Mr Bahrul chronologically describes the emergence and development of the three terms, starts with evaluation, which crops up along with the birth of science at the end of the 19th century. From the formalisation of the term evaluation by Edward Thorndike to John Dewey’s need for evaluation towards formal education in America and Ralph Taylor’s thoughts on educational objectives and educational evaluation in his book, Curriculum and Instruction (1949). 

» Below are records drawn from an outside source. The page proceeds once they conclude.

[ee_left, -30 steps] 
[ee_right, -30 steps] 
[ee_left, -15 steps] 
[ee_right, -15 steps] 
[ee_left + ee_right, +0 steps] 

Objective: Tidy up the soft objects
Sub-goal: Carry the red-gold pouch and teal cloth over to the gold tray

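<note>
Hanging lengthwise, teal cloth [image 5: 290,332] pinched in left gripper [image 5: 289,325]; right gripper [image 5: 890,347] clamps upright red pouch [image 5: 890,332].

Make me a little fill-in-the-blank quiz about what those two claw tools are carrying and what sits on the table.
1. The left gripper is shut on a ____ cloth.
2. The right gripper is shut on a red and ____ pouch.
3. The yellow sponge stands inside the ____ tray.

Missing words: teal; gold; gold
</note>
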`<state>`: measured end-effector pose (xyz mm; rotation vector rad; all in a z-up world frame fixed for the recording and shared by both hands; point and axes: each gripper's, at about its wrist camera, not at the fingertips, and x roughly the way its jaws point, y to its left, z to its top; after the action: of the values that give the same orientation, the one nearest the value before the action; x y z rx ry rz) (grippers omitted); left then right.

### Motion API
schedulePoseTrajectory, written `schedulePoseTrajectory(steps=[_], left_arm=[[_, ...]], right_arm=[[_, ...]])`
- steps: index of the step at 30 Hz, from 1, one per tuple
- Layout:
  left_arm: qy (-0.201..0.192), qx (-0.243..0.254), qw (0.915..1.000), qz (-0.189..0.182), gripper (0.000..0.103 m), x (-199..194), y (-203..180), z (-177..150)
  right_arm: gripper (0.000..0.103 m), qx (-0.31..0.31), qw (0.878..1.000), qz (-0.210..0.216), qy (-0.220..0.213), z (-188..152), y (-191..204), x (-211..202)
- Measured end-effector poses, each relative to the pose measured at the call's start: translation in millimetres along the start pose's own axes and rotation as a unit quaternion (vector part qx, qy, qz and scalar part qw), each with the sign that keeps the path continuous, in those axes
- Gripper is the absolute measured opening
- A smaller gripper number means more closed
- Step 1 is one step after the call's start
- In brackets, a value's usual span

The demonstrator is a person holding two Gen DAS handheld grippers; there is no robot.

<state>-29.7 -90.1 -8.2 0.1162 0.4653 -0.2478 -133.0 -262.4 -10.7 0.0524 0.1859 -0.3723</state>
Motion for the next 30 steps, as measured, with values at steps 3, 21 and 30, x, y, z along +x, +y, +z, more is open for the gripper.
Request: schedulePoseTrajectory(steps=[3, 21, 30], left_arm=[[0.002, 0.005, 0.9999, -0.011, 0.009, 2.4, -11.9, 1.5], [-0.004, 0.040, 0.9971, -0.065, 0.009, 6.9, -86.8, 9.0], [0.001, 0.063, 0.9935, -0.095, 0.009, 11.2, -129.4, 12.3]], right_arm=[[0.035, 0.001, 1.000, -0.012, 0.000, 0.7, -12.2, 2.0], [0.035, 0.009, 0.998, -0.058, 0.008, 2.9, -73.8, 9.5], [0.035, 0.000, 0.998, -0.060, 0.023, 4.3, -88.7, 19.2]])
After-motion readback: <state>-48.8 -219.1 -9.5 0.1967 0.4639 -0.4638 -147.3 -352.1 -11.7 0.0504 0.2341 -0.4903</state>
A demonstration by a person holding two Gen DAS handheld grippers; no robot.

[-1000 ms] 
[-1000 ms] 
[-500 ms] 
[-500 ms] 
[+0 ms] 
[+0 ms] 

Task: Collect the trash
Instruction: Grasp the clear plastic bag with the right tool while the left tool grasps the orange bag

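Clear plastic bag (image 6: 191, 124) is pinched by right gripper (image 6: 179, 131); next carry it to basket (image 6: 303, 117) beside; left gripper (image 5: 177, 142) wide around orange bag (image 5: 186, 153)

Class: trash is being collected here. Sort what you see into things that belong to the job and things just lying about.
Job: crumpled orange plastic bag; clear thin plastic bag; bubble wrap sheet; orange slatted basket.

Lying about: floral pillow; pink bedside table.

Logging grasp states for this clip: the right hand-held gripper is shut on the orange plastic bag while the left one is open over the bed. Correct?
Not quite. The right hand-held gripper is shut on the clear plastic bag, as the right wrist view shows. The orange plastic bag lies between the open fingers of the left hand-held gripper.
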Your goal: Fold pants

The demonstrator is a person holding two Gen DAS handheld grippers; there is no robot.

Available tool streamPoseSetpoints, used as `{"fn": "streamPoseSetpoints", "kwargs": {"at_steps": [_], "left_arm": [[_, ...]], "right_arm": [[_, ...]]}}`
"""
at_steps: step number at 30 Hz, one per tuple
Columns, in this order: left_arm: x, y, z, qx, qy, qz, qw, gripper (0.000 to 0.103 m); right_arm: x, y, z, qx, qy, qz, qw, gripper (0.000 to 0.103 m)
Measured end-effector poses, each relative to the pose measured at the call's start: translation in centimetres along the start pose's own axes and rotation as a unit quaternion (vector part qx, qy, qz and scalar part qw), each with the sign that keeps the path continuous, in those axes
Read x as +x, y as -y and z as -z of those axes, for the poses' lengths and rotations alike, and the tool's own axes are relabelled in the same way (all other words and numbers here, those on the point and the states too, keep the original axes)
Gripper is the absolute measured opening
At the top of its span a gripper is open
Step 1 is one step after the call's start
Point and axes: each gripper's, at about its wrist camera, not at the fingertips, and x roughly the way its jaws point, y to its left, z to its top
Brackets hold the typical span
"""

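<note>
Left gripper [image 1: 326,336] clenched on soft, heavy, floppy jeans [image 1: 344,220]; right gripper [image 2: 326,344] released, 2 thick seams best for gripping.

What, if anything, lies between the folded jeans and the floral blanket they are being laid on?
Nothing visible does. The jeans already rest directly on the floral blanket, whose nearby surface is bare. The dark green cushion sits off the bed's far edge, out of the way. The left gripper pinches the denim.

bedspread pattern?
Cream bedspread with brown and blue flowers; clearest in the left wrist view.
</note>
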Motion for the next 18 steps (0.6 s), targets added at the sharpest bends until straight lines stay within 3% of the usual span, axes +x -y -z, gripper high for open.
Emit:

He went on to describe that in Indonesia, Taylor’s theory can be seen to materialise in the 1975, 1984, and 1994 curriculum which consists of (educational) national objectives/goals, institutional objectives, and general and specific instructional objectives. And to collect the data that can back up the fulfilment of those objectives, (educational) evaluation is the term that is used. Throughout the 50s—80s, the term evaluation refers to two meanings, both within an individual's or student's learning outcomes and within an educational program. Up until now, evaluation stays as the measurement of program/policy in the level of division to national/systematic, and only in the 90s did assessment become used in Indonesia, particularly for collecting data about individual learning outcomes, although in itself it carries a far wider meaning than that. Lastly, examination serves a very specific meaning or objective, which in itself is a subset of today’s understanding about assessment; with condition that in an examination, the result of the assessment is utilised to create decisive output such as promotion, admission, or certification. A passed/failed decision is an integral part when one talks about the examination. Nowadays, “assessment” is widely used to map the progress and competence of an individual or system towards a (learning) program. PISA is the most famous example of an assessment at a systemic level.

Talking from the viewpoint of a government official, Profesor Ali Saukah noted how the usage of these terms throughout the regulations in the paper is not yet consistent and how he wishes for a widely accepted and attested set of terms and its proper definition for everyone, especially those who are working in the education sector or academics, to always refer to.

Professor Ali suggested an easy way to differ the terms assessment and evaluation is how each of them treats and use their result summary. Both use data collection and get the result through a process of analysis. And while the result of the assessment is descriptive in nature; to inform what should and should not be done by the educator or any person in charge of the system to achieve a satisfying outcome from the recipient, evaluation on the other hand always entails a value. The evaluation will always give a certain judgment against something, and also is norm-referenced as a benchmark.

So are they interchangeable? Both speakers agree that looking at their differences in characteristics, they are not substitutable. There is a need to create a glossary where each term can be further explained formally, for each term serves a contrastingly different purpose and is equally vital to inform us about the suitability of the effort we put in any work and the outcome we gain from it.